John Wilden Hughes Jr. was born in Lansing, Michigan, on February 18, 1950, the son of charity volunteer Marion (née Crawford) and salesman John Wilden Hughes Sr. He had three sisters. He spent the first 12 years of his life in Grosse Pointe, Michigan, where he became a fan of Detroit Red Wings player Gordie Howe, who would later send Hughes one of his own jerseys, which was worn by Alan Ruck's character in Hughes's film Ferris Bueller's Day Off (1986).
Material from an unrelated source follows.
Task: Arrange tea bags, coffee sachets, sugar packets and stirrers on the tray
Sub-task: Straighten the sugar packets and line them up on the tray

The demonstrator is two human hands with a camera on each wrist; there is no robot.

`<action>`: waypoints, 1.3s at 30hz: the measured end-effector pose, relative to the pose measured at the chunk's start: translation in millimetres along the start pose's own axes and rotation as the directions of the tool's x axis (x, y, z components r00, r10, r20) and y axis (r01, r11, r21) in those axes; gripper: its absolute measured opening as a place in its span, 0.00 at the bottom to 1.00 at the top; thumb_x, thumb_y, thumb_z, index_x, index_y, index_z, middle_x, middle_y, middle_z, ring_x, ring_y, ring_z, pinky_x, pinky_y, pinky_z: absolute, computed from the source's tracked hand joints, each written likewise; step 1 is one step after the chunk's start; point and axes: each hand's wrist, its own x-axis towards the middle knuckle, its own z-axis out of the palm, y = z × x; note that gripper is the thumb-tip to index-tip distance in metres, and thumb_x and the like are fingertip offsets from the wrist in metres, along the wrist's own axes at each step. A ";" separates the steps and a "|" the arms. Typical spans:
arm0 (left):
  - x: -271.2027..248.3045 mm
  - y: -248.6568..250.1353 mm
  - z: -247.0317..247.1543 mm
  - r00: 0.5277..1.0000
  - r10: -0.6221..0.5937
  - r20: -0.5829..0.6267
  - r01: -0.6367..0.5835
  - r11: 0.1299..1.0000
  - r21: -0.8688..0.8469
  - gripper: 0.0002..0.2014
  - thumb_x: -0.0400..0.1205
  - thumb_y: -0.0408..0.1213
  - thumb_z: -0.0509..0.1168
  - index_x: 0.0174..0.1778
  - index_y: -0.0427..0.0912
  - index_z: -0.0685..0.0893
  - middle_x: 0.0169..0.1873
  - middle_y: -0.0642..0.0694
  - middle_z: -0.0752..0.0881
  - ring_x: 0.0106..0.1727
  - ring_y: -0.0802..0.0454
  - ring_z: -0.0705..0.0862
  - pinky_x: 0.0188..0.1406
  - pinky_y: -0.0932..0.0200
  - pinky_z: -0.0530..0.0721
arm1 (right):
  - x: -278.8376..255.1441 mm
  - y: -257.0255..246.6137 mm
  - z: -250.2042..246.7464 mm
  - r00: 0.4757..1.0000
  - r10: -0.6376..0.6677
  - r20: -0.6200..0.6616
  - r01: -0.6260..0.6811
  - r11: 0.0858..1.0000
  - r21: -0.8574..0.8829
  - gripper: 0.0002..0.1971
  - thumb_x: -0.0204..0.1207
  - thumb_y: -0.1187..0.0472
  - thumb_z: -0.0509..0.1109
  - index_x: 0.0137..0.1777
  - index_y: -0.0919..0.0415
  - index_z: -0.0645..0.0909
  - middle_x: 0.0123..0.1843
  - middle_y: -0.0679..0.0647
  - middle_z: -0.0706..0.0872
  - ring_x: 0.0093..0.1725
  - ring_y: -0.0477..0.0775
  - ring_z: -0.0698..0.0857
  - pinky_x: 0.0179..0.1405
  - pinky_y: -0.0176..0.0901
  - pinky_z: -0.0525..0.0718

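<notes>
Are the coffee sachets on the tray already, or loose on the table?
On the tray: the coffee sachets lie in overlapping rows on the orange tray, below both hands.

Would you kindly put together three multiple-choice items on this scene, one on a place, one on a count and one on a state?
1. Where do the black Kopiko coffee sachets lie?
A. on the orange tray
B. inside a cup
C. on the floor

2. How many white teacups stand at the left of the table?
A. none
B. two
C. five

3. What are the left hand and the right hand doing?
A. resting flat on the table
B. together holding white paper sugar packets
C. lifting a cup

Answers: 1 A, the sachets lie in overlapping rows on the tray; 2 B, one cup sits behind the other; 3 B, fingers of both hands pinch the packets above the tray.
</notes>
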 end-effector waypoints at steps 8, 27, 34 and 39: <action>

Hughes described himself as a quiet child:

I grew up in a neighborhood that was mostly girls and old people. There weren't any boys my age, so I spent a lot of time by myself, imagining things. And every time we would get established somewhere, we would move. Life just started to get good in seventh grade, and then we moved to Chicago. I ended up in a really big high school, and I didn't know anybody. But then the Beatles came along and changed my whole life. And then Bob Dylan's Bringing It All Back Home came out and really changed me. Thursday I was one person, and Friday I was another. My heroes were Dylan, John Lennon, and Picasso, because they each moved their particular medium forward, and when they got to the point where they were comfortable, they always moved on.

In 1963, Hughes's family moved to the Chicago suburb of Northbrook, Illinois, where his father sold roofing materials. Hughes attended Grove Middle School and then Glenbrook North High School, which gave him inspiration for his most famous films. He also met Nancy Ludwig, a cheerleader and his future wife, at the school. As a teenager, Hughes turned to films as an escape. According to his childhood friend Jackson Peterson, "His mom and dad criticized him a lot [...] [Marion] would be critical of what John would want to do." Hughes was a fan of the Beatles, and allegedly knew a lot about films and the Rat Pack.

==Career==
After dropping out of the University of Arizona, Hughes began selling jokes to well-established performers such as Rodney Dangerfield and Joan Rivers. He used his jokes to get an entry-level job at Needham, Harper & Steers as an advertising copywriter in Chicago in 1970, and later at Leo Burnett Worldwide in 1974. During this period, he created what became the famous Edge "Credit Card Shaving Test" ad campaign.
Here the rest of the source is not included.